Именно о нем вспомнила Эмма через несколько дней после перебранки с матросами. Жив ли дядя и нельзя ли использовать какие-нибудь его старые связи? Она отправилась на Литейный и с большим трудом отыскала в огромном доме, когда-то принадлежавшем старику, сырой подвал, где обретался бывший свитский адмирал. Теперь он по ночам сторожил продовольственный склад, и ему даже доверили оружие. Правда, патронов старцу не дали.
Эмма спросила, как родственник отнесся к падению монархии и веры. Дядя благоразумно ответствовал, что это — «юберву́нденер шта́ндпункт»[33], и поспешил перейти к другой теме.
Царедворец уверял, что устроился преотлично, ибо продуктовый склад не крюйт-камера и не минный погреб, и тут всегда можно поживиться чем-нибудь съестным, если честно исполнять свой служебный долг и демонстрировать лояльность к новой власти. В доказательство этой очевидной истины дядя пожаловал племяннице средней величины воблу, объяснив, что теперь таким вещам цены нет.
Эмма сказала: «Благодарю вас», — поцеловала старика в щетину и выскочила на проспект, проклиная новую власть, болвана родственника и весь белый свет.
Впрочем, она скучала недолго, — как-то на Невском ее встретили красавцы матросы, опутанные пулеметными лентами и ручными бомбами, которыми они при нужде кололи орехи. Встречные предложили ей погулять, и она не заставила дважды повторять приглашение.
Довольно скоро матросы узрели на Эмме картинки и лозунг «Даешь анархию!», после чего волосатый и длинноносый предводитель заявил, что она ему — жена до самого конца войны и товарищ в общей партии анархистов.

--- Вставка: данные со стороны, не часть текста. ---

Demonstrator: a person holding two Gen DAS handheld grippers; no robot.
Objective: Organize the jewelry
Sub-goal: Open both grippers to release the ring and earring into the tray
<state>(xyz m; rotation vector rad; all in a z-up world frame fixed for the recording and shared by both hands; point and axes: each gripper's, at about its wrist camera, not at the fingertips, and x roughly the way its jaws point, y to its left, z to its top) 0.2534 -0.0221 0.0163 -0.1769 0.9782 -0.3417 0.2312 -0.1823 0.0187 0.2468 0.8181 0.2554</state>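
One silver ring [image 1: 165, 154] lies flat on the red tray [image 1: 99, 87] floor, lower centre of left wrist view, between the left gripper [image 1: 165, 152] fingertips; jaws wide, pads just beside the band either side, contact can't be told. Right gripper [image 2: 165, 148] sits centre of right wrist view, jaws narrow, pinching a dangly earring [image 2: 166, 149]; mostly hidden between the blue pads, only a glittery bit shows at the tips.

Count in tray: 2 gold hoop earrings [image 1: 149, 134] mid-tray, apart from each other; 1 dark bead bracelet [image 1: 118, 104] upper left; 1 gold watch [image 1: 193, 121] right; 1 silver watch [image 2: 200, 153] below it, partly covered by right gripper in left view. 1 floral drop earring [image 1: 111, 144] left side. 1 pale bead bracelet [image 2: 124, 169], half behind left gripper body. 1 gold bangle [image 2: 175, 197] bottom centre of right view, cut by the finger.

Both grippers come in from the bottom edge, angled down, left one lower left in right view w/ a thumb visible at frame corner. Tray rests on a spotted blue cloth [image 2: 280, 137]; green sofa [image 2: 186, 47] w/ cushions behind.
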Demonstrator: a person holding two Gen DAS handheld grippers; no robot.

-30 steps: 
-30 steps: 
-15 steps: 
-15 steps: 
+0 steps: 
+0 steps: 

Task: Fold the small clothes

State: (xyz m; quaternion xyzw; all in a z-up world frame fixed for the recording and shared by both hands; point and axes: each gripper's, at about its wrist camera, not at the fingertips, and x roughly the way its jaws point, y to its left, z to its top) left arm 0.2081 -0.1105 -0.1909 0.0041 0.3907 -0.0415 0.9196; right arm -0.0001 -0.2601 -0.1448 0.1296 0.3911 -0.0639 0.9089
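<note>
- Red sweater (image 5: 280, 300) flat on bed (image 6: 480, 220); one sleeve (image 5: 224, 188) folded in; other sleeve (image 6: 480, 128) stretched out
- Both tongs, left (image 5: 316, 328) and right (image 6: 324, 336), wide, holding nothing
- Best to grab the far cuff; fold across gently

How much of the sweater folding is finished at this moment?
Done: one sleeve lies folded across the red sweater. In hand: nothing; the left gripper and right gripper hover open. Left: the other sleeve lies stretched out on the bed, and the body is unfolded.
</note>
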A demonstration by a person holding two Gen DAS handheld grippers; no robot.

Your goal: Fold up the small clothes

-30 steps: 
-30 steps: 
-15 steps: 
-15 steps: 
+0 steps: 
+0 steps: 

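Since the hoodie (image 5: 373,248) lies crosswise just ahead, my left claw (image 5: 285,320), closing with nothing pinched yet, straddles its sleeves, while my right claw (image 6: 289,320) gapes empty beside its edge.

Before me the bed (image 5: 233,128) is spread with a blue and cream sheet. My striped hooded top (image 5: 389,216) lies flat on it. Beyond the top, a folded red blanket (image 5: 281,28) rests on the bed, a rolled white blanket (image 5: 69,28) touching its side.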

Единственное, что не понравилось моряку, — ее немецкая фамилия. Все-таки шла война с бошами или стычки с ними — и не стоило беспокоить ничей слух. Узнав, что Эмма пишет стихи и пьески впрок, новоиспеченный муж родил изрядную идею: он предложил благоверной называться Поэма. Это, как репа на репу, походило на ее собственное имя, а вместе с фамилией, может быть, светилось кровавыми красками мятежей.
В эти веселые и рискованные дни (муж, как он говорил, «экспроприировал экспроприаторов», то есть очищал дома и склады) Граббе окончательно уверовала в хаос, решив, что анархия если и не мать порядка, то уже во всяком случае не дочь революции.
Она шаталась вместе с моряками по набережным и Невскому, горланила залихватские частушки, придуманные улицей.
И все же Поэме фатально не везло. Во время одного из грабежей на вещевых складах туда примчалась питерская ЧК, и волосатого анархиста ночью и без почестей свезли на погост. На память вдове остался браунинг без патронов, подаренный матросом накануне.
Она недолго оплакивала потерю, так как близко сошлась с казачьим офицером, мечтавшим прорваться на юг, в части белой гвардии. В ту пору в Одессу, Новороссийск и Севастополь вошли военные корабли Антанты, прибывали транспорты с войсками и оружием под английскими, французскими, польскими, греческими, сербскими флагами, и казак полагал: это начало конца Советской власти.
Граббе вышла за него замуж, а так как офицеру было некогда, их «не поп венчал, а черт спутал», что, впрочем, никак не отразилось на самочувствии Эммы.
Молодожены довольно скоро добрались до моря, а в самой Одессе казак вдруг исчез, даже не оставив записки со словами прощания.